To do: The listing is to be reproduced exactly, excluding its pictures.

- - -

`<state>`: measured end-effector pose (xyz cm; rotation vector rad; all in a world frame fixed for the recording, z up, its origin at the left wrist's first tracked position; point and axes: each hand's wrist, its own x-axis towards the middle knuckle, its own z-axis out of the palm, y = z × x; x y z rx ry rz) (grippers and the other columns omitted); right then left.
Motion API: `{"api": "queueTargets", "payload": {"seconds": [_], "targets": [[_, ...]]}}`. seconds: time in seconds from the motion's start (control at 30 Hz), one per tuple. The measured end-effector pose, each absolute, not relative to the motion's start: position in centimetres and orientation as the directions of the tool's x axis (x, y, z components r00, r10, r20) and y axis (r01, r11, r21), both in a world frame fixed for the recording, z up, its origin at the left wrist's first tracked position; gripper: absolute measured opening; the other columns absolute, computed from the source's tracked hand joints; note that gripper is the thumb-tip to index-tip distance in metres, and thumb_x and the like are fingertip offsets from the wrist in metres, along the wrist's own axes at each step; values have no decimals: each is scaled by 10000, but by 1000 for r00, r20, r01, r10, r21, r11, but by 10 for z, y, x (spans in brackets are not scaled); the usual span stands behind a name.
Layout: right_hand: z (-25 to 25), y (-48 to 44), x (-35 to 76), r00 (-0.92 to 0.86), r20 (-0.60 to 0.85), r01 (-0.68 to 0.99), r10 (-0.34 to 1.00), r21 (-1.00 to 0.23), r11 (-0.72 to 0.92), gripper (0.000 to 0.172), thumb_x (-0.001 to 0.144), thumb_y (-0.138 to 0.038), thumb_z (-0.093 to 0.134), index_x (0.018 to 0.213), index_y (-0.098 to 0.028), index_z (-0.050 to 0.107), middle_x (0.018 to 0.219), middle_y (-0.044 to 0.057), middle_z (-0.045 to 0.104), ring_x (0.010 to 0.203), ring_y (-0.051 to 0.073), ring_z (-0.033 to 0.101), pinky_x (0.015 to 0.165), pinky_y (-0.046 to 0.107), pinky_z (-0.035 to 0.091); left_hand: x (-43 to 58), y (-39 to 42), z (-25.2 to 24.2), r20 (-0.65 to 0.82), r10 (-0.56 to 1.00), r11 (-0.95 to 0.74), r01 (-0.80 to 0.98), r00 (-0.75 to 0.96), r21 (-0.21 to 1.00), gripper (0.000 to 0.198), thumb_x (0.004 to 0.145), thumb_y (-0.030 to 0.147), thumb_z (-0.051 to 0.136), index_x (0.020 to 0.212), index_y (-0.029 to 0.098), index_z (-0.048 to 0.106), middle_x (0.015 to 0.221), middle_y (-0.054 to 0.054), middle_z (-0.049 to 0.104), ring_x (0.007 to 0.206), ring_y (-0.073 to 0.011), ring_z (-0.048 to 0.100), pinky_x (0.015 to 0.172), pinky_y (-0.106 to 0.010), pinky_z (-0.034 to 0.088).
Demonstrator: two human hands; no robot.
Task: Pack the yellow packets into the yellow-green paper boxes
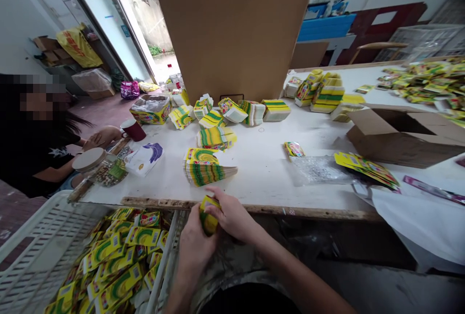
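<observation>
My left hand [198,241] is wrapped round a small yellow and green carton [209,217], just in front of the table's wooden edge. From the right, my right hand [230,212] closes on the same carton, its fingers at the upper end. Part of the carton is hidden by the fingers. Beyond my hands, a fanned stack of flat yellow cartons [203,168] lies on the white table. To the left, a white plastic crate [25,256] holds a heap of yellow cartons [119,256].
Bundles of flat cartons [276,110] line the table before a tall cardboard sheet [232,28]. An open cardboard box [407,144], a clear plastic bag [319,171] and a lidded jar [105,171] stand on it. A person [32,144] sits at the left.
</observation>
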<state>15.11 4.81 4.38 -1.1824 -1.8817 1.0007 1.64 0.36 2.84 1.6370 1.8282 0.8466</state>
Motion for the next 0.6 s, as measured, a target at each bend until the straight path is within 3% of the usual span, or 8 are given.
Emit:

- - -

Response:
`<state>`: measured end-effector pose (xyz cm; rotation vector rad; all in a world frame fixed for the recording, z up, its origin at the left wrist's first tracked position; point and axes: each hand's wrist, its own x-axis towards the middle knuckle, its own z-axis out of the palm, y = z × x; x y z rx ry rz) (grippers and the other columns omitted); right then left.
Motion API: `{"api": "queueTargets", "payload": {"seconds": [_], "targets": [[_, ...]]}}`. seconds: time in seconds from the motion's start (control at 30 Hz), one per tuple. The measured end-effector pose, each absolute, not relative to the motion's start: position in centimetres and orientation as the directions of the tool's x axis (x, y, z components r00, r10, r20) and y axis (r01, r11, r21), both in a world frame fixed for the recording, z up, its origin at the left wrist's first tracked position; gripper: absolute measured opening; the other columns absolute, computed from the source's tracked hand joints; note that gripper is the thumb-tip to index-tip distance in metres, and thumb_x and the like are fingertip offsets from the wrist in metres, along the wrist's own axes at each step; values have no decimals: each is scaled by 10000, but by 1000 for r00, r20, r01, r10, r21, r11, but by 10 for z, y, x (spans in brackets are not scaled); the usual span stands behind a name.
Layout: right_hand: z (-25 to 25), y (-48 to 44), x (-35 to 76), r00 (-0.92 to 0.86), r20 (-0.60 to 0.85), r01 (-0.68 to 0.99), r10 (-0.34 to 1.00), r21 (-1.00 to 0.23), r11 (-0.72 to 0.92), gripper (0.000 to 0.172), thumb_x (-0.001 to 0.144), thumb_y (-0.138 to 0.038), thumb_z (-0.093 to 0.134), index_x (0.018 to 0.213), index_y (-0.098 to 0.028), index_z (-0.050 to 0.107), middle_x (0.018 to 0.219), middle_y (-0.044 to 0.057), middle_z (-0.045 to 0.104), ring_x (0.010 to 0.203), ring_y (-0.051 to 0.073), ring_z (-0.033 to 0.101), pinky_x (0.015 to 0.165), pinky_y (-0.046 to 0.107), pinky_z (-0.035 to 0.091); left_hand: x (-43 to 58), y (-39 to 42), z (-25.2 to 24.2), r20 (-0.65 to 0.82), r10 (-0.56 to 1.00), r11 (-0.95 to 0.74), r01 (-0.80 to 0.98), r00 (-0.75 to 0.96), r21 (-0.21 to 1.00), gripper (0.000 to 0.198), thumb_x (0.004 to 0.145), thumb_y (-0.030 to 0.147), thumb_z (-0.051 to 0.136), index_x (0.020 to 0.212), index_y (-0.029 to 0.098), index_z (-0.048 to 0.106), middle_x (0.015 to 0.221), middle_y (-0.054 to 0.054), middle_z (-0.049 to 0.104), ring_x (0.007 to 0.206), ring_y (-0.073 to 0.011), ring_z (-0.048 to 0.100), pinky_x (0.015 to 0.172), pinky_y (-0.106 to 0.010), pinky_z (-0.034 to 0.088).
Demonstrator: two human hands; no robot.
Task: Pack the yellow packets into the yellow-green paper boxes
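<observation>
My left hand [198,241] is wrapped round a small yellow and green carton [209,217], just in front of the table's wooden edge. From the right, my right hand [230,212] closes on the same carton, its fingers at the upper end. Part of the carton is hidden by the fingers. Beyond my hands, a fanned stack of flat yellow cartons [203,168] lies on the white table. To the left, a white plastic crate [25,256] holds a heap of yellow cartons [119,256].
Bundles of flat cartons [276,110] line the table before a tall cardboard sheet [232,28]. An open cardboard box [407,144], a clear plastic bag [319,171] and a lidded jar [105,171] stand on it. A person [32,144] sits at the left.
</observation>
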<state>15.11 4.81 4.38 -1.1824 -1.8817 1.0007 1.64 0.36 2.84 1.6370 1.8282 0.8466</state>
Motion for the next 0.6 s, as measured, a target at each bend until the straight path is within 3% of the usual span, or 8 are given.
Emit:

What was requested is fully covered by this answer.